When the Affordable Care Act was enacted by Democrats in 2010, the assumption was that focus would shift over time from the law’s coverage expansion to delivery system reforms through the large Medicare and Medicaid government programs, former Congressional Budget Office Director Douglas Holtz-Eakin said on a panel about the impact of health-care reform on the cost of care.
“That’s not exactly how it’s played out,” Holtz-Eakin said. Once again, “The focus has shifted back to coverage in ways that I fear are not to the advantage of having a real good discussion of the cost of health care,” he said.
Not tackling Medicare costs limits opportunities to reduce health-care costs, Holtz-Eakin said.

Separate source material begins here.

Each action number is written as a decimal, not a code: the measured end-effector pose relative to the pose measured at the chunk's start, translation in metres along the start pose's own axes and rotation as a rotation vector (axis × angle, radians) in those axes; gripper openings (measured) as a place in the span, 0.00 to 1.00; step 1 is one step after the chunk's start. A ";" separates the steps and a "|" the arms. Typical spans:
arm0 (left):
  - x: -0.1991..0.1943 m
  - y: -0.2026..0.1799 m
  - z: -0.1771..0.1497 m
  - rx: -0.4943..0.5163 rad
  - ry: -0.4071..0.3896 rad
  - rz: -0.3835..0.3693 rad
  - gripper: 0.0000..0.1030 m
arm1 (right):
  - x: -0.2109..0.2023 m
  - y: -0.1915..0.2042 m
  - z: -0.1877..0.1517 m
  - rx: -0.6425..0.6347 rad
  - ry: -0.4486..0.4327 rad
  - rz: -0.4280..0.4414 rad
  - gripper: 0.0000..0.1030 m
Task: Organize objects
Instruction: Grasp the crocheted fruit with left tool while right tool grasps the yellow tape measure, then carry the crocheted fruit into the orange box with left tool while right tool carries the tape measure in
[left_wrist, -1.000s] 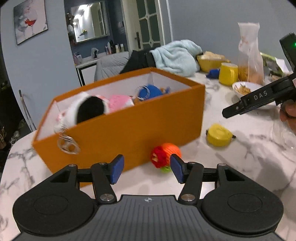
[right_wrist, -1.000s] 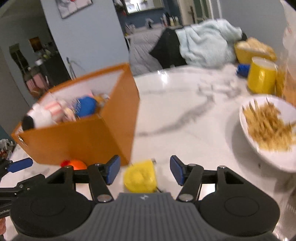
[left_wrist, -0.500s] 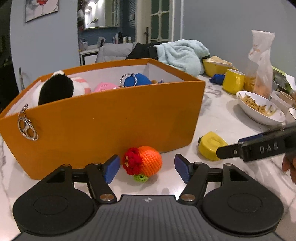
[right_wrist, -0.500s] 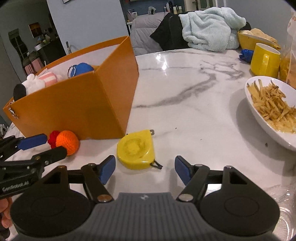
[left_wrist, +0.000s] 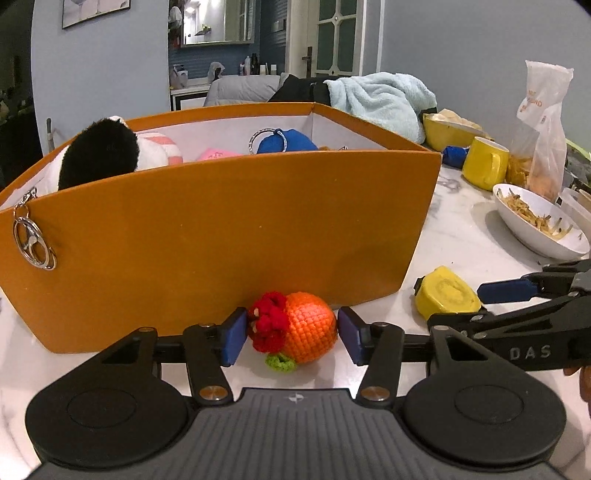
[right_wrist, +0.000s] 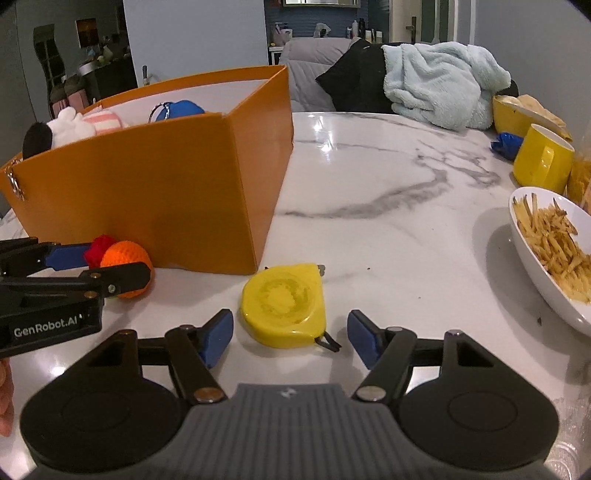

But many of the policy levers that affect competition and costs are at the state level, such as creating barriers to opening hospitals and nursing homes based on regulatory assessments of need as well as licensing requirements, he said.
If changes to the Medicaid program in the American Health Care Act are enacted, “There will be clear pressures on states to generate lower costs of care given the budget situation they’re going to find themselves in, and they drive state-level policy,” Holtz-Eakin said.
Gail Wilensky, who ran the agency that is responsible for Medicare and Medicaid under President George H.W. Bush, said bundled payments—under which set payments are made to treat episodes of care such as heart failure—appear to be the most successful Medicare payment reform programs, and the Trump administration needs to move ahead with implementing it.
“We have learned enough to make the decisions” and move ahead with reforming Medicare payment and delivery systems, Wilensky said. The traditional fee-for-service payment system, which Medicare has used, has been cited as contributing to health-care cost increases because it provides incentives for payers to increase the volume of treatments to get paid more.